## [What to do]
From the records below, output exactly the lines running from the line containing "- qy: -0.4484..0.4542" through the line containing "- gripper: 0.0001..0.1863", and no others.

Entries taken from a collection
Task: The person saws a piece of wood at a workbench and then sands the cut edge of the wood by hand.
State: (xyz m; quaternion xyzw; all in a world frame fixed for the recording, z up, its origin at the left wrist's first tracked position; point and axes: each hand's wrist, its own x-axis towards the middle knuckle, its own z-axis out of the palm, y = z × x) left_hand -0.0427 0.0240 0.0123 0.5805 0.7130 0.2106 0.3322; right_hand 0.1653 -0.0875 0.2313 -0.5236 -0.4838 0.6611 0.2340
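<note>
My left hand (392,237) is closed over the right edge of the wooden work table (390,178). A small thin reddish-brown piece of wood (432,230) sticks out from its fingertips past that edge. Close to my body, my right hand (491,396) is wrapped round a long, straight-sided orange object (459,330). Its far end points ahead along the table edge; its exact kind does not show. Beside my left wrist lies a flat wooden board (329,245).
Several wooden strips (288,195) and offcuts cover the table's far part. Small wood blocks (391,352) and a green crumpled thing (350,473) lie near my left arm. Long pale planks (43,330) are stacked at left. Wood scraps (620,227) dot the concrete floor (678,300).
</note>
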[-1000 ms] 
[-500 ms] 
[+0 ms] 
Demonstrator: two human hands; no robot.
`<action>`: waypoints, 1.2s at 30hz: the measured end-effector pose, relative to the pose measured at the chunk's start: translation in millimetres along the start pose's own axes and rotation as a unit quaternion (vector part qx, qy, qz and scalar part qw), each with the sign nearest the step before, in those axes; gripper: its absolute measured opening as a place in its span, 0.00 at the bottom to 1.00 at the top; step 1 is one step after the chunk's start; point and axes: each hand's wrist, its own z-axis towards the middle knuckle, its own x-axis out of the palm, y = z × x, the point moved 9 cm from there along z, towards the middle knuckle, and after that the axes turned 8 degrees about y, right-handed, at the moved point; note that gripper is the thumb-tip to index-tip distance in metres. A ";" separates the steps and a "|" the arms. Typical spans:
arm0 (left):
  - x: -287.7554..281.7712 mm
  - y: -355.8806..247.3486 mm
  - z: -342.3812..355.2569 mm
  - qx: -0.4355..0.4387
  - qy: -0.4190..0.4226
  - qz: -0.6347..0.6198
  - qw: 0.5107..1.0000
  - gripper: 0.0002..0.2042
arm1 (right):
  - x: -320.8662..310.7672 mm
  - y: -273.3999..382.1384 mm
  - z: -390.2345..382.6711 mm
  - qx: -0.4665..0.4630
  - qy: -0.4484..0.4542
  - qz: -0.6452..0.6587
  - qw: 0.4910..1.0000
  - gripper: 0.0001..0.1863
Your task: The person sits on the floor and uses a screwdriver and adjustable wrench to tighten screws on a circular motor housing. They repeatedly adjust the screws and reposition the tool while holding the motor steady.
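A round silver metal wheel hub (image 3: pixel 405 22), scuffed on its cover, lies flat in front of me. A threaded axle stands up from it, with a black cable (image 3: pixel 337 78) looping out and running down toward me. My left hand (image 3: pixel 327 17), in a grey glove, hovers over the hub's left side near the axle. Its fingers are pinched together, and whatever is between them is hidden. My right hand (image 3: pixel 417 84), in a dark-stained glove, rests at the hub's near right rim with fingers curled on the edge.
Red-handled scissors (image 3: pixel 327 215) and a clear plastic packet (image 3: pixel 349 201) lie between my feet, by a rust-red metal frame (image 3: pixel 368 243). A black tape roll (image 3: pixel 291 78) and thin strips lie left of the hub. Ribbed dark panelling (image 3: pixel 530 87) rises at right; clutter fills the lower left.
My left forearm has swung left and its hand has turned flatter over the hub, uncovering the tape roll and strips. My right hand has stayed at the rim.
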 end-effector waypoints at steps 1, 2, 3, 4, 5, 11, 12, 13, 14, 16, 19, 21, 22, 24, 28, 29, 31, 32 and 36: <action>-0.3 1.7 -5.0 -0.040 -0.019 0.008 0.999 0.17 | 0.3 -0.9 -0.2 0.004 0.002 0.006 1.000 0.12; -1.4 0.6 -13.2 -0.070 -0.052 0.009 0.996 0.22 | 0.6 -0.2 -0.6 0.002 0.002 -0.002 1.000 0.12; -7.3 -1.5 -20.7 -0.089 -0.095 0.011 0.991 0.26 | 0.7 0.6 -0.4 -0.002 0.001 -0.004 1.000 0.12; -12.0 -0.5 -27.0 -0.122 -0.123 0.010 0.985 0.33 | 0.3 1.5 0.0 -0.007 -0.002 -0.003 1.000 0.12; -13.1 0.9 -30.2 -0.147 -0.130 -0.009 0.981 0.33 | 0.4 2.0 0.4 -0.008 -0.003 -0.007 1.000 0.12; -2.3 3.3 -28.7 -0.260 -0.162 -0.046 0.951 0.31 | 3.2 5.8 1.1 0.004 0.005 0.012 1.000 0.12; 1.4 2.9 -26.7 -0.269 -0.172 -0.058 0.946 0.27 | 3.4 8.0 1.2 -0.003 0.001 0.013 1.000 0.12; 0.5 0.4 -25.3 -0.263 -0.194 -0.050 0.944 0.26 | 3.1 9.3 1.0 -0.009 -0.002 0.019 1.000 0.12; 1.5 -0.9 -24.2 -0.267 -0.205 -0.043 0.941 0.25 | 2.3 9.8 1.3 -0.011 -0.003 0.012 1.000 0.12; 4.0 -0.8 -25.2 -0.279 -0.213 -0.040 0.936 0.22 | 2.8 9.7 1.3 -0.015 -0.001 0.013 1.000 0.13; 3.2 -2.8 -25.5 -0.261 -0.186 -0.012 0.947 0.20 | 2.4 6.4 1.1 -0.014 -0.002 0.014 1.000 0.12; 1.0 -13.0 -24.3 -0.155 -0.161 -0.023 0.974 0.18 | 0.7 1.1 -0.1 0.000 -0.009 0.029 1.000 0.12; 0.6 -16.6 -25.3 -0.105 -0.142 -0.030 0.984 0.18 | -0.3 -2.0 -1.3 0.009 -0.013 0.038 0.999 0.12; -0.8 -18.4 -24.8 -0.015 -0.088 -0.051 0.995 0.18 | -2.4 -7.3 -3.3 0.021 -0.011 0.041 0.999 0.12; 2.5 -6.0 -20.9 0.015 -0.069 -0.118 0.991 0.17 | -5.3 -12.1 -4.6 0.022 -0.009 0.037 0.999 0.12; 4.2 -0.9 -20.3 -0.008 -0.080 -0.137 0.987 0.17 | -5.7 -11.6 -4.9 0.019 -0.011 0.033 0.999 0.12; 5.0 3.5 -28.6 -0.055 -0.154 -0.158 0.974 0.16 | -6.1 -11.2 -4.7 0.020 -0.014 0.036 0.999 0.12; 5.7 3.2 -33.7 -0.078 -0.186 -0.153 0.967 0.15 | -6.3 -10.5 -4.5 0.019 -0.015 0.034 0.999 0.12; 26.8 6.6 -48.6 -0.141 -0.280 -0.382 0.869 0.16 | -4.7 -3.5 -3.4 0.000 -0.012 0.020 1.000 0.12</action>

## [Task output]
  - qy: -0.4484..0.4542
  - qz: -0.6452..0.6587
  - qw: 0.4910..1.0000
  - gripper: 0.0001..0.1863

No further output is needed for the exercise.